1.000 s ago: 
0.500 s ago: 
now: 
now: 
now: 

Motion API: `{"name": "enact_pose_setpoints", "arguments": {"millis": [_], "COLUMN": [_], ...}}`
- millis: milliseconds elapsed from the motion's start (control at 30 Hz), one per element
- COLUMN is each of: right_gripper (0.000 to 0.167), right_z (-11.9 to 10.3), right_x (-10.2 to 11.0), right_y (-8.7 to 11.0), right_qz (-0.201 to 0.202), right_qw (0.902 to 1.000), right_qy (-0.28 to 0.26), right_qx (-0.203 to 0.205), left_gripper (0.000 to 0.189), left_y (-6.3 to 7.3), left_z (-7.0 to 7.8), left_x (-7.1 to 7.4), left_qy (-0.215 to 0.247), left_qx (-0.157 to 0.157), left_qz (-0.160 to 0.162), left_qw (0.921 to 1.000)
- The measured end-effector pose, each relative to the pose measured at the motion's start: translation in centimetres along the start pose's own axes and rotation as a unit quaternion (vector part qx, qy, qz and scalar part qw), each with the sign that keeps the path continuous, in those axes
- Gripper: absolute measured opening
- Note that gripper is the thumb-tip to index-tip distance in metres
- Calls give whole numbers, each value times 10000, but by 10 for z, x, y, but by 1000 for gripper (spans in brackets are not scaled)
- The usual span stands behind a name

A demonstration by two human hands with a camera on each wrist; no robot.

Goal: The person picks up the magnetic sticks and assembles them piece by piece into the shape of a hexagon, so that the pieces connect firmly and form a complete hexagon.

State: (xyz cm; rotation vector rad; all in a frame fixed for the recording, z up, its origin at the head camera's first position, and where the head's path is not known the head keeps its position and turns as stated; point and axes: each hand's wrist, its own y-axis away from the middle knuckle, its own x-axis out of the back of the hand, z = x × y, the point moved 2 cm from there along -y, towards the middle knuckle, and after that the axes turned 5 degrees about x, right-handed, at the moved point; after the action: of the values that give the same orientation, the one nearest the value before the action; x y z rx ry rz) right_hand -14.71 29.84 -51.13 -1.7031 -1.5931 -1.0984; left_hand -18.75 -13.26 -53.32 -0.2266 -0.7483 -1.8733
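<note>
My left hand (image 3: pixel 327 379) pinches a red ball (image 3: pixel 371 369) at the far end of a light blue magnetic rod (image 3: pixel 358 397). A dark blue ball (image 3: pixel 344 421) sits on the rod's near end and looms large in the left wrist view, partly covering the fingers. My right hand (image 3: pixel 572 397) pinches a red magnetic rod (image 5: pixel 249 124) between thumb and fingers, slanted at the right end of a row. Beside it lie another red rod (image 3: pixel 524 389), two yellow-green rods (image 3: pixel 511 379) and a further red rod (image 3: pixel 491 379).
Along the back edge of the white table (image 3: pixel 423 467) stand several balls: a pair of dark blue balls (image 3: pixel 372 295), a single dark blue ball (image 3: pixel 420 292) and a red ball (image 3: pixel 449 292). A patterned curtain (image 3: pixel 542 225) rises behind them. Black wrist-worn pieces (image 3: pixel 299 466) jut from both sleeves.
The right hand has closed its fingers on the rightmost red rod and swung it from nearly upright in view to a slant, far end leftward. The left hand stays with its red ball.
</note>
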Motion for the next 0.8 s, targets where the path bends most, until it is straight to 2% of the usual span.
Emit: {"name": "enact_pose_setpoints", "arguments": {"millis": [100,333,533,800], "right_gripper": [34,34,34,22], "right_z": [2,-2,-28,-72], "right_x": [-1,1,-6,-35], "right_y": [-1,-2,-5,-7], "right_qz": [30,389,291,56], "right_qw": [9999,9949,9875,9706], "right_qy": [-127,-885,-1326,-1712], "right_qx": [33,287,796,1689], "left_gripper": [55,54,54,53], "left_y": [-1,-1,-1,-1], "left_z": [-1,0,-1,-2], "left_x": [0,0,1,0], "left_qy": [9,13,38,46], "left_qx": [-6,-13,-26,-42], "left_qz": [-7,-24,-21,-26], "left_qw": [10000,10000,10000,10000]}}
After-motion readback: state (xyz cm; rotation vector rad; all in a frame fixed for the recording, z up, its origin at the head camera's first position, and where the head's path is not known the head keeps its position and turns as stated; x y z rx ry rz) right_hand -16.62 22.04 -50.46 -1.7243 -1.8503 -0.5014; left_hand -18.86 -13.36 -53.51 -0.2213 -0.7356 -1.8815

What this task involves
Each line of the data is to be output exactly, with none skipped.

Expected output
1.000 s ago: 
0.500 s ago: 
now: 
now: 
now: 

Motion API: `{"name": "enact_pose_setpoints", "arguments": {"millis": [_], "COLUMN": [_], ...}}`
- millis: milliseconds elapsed from the motion's start (control at 30 Hz), one per element
- COLUMN is each of: right_gripper (0.000 to 0.167), right_z (-11.9 to 10.3), right_x (-10.2 to 11.0), right_y (-8.7 to 11.0), right_qz (-0.201 to 0.202), right_qw (0.902 to 1.000), right_qy (-0.28 to 0.26), right_qx (-0.203 to 0.205), left_gripper (0.000 to 0.189), left_y (-6.3 to 7.3), left_z (-7.0 to 7.8), left_x (-7.1 to 7.4), left_qy (-0.215 to 0.247), left_qx (-0.157 to 0.157), left_qz (-0.160 to 0.162), left_qw (0.921 to 1.000)
- The measured end-effector pose, each relative to the pose measured at the motion's start: translation in centimetres along the start pose's own axes and rotation as a unit quaternion (vector part qx, qy, qz and scalar part qw), each with the sign that keeps the path continuous, in those axes
- Gripper: absolute measured opening
- Note that gripper is the thumb-tip to index-tip distance in metres
- Calls give whole numbers, each value times 10000, but by 10 for z, x, y, but by 1000 for gripper (spans in brackets are not scaled)
- The usual span stands behind a name

A demonstration by two human hands with a camera on each wrist; no robot.

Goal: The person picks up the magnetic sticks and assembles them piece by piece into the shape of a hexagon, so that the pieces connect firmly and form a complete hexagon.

State: (xyz cm; rotation vector rad; all in a frame fixed for the recording, z up, its origin at the head camera's first position, and where the head's path is not known the head keeps its position and turns as stated; point and axes: each hand's wrist, its own y-axis away from the middle knuckle, its own x-axis out of the back of the hand, z = x × y, the point moved 2 cm from there along -y, towards the middle knuckle, and after that the axes turned 5 degrees about x, right-handed, at the moved point; after the action: of the values that give the same orientation, the one nearest the value before the action; x y z rx ry rz) right_hand -14.71 29.84 -51.13 -1.7031 -1.5931 -1.0984; left_hand -18.75 -13.26 -53.32 -0.2266 -0.7483 -1.8733
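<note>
My left hand (image 3: pixel 327 379) pinches a red ball (image 3: pixel 371 369) at the far end of a light blue magnetic rod (image 3: pixel 358 397). A dark blue ball (image 3: pixel 344 421) sits on the rod's near end and looms large in the left wrist view, partly covering the fingers. My right hand (image 3: pixel 572 397) pinches a red magnetic rod (image 5: pixel 249 124) between thumb and fingers, slanted at the right end of a row. Beside it lie another red rod (image 3: pixel 524 389), two yellow-green rods (image 3: pixel 511 379) and a further red rod (image 3: pixel 491 379).
Along the back edge of the white table (image 3: pixel 423 467) stand several balls: a pair of dark blue balls (image 3: pixel 372 295), a single dark blue ball (image 3: pixel 420 292) and a red ball (image 3: pixel 449 292). A patterned curtain (image 3: pixel 542 225) rises behind them. Black wrist-worn pieces (image 3: pixel 299 466) jut from both sleeves.
The right hand has closed its fingers on the rightmost red rod and swung it from nearly upright in view to a slant, far end leftward. The left hand stays with its red ball.
</note>
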Motion for the next 0.8 s, targets where the path bends most, until it is straight to 2% of the usual span.
Emit: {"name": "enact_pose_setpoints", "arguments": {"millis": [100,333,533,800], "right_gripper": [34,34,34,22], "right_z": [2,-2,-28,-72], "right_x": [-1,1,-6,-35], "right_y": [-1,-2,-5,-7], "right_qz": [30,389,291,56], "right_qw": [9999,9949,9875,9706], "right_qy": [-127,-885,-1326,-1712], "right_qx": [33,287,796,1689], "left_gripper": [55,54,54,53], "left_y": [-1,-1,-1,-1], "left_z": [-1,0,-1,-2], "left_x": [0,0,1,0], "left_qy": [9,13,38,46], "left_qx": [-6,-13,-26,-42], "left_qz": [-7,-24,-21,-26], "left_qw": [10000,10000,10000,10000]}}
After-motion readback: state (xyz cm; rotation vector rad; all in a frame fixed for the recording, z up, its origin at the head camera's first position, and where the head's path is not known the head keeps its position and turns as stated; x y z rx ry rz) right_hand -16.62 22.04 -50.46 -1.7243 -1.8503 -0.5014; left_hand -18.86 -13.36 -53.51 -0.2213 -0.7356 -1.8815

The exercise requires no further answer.